We see GBP moving to 1.25-1.30 and 15-20% downside to European equities relative to Thursday’s levels. Corporate and sovereign credit present the best opportunities to buy on weakness

  • Economic implications: The UK faces a prolonged period of uncertainty which should lead both investment and consumption to wane. Longer term, a less open economy could lower the UK’s rate of potential growth. Risks to the economy will likely lead the Bank of England to keep an easing bias – staying on hold through 2017-18, or a rate cut to 10bp with further QE depending on exit negotiations.
  • What has furthest to fall: Negative implications extend beyond the UK. We see the most downside in GBP and EU equities, and would also be sellers of AUDJPY (target 70), USDJPY (90) and EURCHF (1.02) on a flight to safety. Gilt yields could rally 30-35bp to all-time lows, but breakeven inflation could ultimately rise, given weaker GBP. In EM FX and local rates, sell Poland and South Africa.
  • Where to be brave: ECB support, both potential and existing, argues for buying corporate and sovereign credit into weakness. We discuss levels and our expected central bank response.
  • FX: Poor fundamentals could support 10%+ downside in GBP. Higher global volatility favours JPY and CHF. Increased concerns over eurozone vulnerabilities make PLN the best short in EM.
  • European equities: We expect significant downside for European stocks – SX5E at 2400-2550 and FTSE 100 at 5000-5300. Financials and Consumer Discretionary will likely lead the market lower, while Staples and Healthcare should outperform.
  • Credit: We expect a strong response from the ECB – we’d add risk in CSPPeligible assets and ‘A’-rated ineligible non-fins on initial weakness. We’d also add bank credit selectively on what we expect will be materially lower prices today – UK banks’ LT2 and AT1s have best asymmetric returns.
  • European rates: We reiterate our long duration recommendations and believe UK yields could rally 30-35bp. GBP depreciation should be a dominant force on inflationary pressures over the next two years – long Nov-18 UKTi breakevens. The decline in global yields could see 30y UK real yields return to all-time lows; we reiterate long Mar-46 UKTi real yield. BTP spreads moving more than 25bp would represent value to ‘buy on weakness’, in our view.
  • EM fixed income: We expect risk-aversion to widen the impact beyond countries with direct UK links. We see Poland and South Africa most exposed in rates and FX, and South Africa and Turkey most exposed within EM credit.

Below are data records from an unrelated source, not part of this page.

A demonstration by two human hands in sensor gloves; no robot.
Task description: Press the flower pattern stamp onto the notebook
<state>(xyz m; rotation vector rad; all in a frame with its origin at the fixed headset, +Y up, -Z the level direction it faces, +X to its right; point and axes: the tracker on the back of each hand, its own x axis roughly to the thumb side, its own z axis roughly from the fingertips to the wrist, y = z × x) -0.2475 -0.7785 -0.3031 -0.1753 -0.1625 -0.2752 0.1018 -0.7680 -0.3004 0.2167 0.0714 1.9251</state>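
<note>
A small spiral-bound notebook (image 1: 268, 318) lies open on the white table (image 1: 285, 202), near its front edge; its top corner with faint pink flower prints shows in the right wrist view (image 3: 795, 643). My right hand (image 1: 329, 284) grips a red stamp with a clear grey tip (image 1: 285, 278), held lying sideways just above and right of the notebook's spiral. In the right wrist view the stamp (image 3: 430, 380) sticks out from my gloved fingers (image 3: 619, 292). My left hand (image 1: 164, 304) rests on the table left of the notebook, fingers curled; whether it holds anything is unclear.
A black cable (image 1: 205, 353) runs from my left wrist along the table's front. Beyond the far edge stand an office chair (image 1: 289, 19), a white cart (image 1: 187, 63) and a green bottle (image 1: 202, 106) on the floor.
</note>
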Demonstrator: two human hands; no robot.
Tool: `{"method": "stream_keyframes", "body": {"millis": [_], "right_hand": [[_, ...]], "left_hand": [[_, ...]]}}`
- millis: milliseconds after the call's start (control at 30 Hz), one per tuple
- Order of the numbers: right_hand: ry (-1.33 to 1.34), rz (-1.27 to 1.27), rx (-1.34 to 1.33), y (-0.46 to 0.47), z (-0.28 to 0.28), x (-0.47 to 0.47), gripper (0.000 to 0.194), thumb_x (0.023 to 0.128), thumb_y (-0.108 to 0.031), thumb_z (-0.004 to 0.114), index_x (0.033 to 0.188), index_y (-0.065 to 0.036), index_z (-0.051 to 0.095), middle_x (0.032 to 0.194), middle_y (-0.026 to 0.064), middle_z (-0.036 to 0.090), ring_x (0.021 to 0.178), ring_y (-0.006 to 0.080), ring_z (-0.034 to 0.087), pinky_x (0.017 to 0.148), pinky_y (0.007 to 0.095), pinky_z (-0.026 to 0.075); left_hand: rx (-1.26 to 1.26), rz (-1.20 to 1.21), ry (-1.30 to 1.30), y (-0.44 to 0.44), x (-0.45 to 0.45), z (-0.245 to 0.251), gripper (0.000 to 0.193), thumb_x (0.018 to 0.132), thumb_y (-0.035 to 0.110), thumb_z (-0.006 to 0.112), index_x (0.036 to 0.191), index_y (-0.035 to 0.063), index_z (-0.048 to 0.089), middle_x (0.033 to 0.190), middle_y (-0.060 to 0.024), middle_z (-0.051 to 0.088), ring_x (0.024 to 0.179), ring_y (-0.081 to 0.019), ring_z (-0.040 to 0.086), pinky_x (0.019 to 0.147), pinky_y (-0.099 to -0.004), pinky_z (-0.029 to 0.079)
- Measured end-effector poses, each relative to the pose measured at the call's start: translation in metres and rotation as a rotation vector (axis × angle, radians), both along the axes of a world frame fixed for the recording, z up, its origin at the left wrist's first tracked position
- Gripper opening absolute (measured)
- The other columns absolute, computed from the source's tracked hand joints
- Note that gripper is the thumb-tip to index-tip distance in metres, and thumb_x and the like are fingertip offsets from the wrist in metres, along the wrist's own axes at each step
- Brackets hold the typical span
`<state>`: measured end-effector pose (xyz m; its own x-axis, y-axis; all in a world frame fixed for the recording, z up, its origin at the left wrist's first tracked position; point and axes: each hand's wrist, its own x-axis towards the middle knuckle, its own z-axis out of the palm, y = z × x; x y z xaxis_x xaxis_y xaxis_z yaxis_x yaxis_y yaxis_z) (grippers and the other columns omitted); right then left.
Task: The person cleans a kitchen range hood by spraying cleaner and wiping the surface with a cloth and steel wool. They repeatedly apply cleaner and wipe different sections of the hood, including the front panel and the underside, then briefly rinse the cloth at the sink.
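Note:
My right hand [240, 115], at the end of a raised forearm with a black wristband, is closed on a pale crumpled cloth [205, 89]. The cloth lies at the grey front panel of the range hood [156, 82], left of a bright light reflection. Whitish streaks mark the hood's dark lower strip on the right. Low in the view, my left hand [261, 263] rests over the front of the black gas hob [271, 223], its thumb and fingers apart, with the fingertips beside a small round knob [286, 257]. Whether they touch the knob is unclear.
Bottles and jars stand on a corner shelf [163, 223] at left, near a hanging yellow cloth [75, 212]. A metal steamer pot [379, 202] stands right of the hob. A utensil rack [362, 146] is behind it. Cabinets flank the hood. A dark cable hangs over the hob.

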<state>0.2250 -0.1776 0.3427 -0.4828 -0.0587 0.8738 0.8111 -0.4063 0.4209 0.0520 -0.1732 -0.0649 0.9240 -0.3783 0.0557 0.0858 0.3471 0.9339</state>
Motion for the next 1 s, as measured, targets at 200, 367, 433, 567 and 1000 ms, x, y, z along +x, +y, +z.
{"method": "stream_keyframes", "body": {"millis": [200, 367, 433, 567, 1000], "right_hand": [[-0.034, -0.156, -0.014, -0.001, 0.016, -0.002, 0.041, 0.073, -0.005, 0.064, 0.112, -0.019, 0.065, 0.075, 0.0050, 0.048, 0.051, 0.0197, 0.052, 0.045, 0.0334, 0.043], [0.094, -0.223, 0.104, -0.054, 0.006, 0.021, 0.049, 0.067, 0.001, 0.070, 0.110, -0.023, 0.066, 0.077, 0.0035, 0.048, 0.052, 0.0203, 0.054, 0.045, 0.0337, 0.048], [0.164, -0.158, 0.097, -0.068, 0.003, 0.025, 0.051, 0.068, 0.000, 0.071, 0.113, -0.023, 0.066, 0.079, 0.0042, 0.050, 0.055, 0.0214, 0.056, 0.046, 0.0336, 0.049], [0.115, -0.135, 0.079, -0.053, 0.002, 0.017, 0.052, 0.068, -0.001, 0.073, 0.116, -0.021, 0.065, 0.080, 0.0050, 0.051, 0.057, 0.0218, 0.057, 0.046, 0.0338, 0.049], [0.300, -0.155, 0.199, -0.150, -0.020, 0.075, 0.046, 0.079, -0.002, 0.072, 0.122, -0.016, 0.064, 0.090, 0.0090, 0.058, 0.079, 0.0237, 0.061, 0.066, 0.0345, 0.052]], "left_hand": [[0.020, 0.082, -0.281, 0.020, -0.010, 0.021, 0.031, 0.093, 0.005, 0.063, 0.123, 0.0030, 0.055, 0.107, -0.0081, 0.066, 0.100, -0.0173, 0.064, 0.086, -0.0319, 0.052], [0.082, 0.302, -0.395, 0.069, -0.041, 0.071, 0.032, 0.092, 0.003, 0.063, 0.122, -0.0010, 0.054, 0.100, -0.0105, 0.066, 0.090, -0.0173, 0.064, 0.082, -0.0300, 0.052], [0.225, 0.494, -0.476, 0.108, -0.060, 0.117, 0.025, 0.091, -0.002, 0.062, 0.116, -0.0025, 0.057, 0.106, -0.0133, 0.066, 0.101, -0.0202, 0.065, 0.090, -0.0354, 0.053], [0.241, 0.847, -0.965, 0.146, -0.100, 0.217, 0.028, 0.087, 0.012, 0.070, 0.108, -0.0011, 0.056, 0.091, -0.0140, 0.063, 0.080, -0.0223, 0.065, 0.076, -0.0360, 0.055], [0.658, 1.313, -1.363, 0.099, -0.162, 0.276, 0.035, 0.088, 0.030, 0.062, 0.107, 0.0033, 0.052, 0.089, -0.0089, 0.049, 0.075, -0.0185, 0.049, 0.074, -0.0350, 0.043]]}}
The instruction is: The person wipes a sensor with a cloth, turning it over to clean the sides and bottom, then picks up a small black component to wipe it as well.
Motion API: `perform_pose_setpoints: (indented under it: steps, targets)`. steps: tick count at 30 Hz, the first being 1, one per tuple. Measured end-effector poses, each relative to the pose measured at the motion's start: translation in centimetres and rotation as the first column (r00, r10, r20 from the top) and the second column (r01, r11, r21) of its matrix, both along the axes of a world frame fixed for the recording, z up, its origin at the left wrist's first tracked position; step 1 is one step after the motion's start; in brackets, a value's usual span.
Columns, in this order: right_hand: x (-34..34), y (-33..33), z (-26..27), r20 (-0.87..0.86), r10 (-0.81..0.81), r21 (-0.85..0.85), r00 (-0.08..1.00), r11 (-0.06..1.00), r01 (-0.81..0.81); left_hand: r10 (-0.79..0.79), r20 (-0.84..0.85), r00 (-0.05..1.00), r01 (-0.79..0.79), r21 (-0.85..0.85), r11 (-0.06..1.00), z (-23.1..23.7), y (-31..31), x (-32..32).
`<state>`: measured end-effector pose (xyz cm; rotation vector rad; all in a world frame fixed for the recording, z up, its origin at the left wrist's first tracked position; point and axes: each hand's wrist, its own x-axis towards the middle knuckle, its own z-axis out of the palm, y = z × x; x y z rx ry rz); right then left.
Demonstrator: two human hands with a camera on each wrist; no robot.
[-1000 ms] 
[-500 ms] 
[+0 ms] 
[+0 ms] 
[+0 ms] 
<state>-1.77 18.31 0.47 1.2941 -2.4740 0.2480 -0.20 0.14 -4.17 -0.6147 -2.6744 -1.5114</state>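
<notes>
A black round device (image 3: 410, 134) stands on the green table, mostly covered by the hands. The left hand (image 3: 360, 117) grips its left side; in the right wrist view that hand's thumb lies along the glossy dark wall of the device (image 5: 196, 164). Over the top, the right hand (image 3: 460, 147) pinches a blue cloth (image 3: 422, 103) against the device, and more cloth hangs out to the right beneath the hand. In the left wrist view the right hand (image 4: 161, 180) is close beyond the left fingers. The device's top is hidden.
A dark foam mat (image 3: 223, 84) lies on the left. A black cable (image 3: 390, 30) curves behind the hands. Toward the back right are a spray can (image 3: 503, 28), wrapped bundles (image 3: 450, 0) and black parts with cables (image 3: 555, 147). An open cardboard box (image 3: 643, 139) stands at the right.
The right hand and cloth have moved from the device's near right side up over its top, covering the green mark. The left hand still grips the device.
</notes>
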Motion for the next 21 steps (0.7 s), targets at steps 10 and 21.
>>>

Cross-asset implications: Bracing for volatility

It looks likely that the UK has voted to leave the EU. This result will come as a surprise to markets, based on Thursday’s pricing, and creates material political and economic uncertainty in Europe. Both are negative for risk premiums, and the question over the next several days is not whether prices fall, but by how much, and whether central banks respond.

What level of sell-off is warranted? A great deal of uncertainty hovers around all of our estimates in this scenario. Generally speaking, we see the most downside in European FX and equities. We think both European corporate and sovereign credit will be better insulated, given central bank support.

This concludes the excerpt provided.